WORK REQUEST — Return every line of the data exactly as it stands.
DATA START
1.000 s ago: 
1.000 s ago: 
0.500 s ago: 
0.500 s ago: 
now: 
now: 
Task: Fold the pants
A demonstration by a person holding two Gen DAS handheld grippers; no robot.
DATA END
ANSWER SPACE —
1.000 s ago: 
1.000 s ago: 
0.500 s ago: 
0.500 s ago: 
now: 
now: 
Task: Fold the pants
A demonstration by a person holding two Gen DAS handheld grippers; no robot.

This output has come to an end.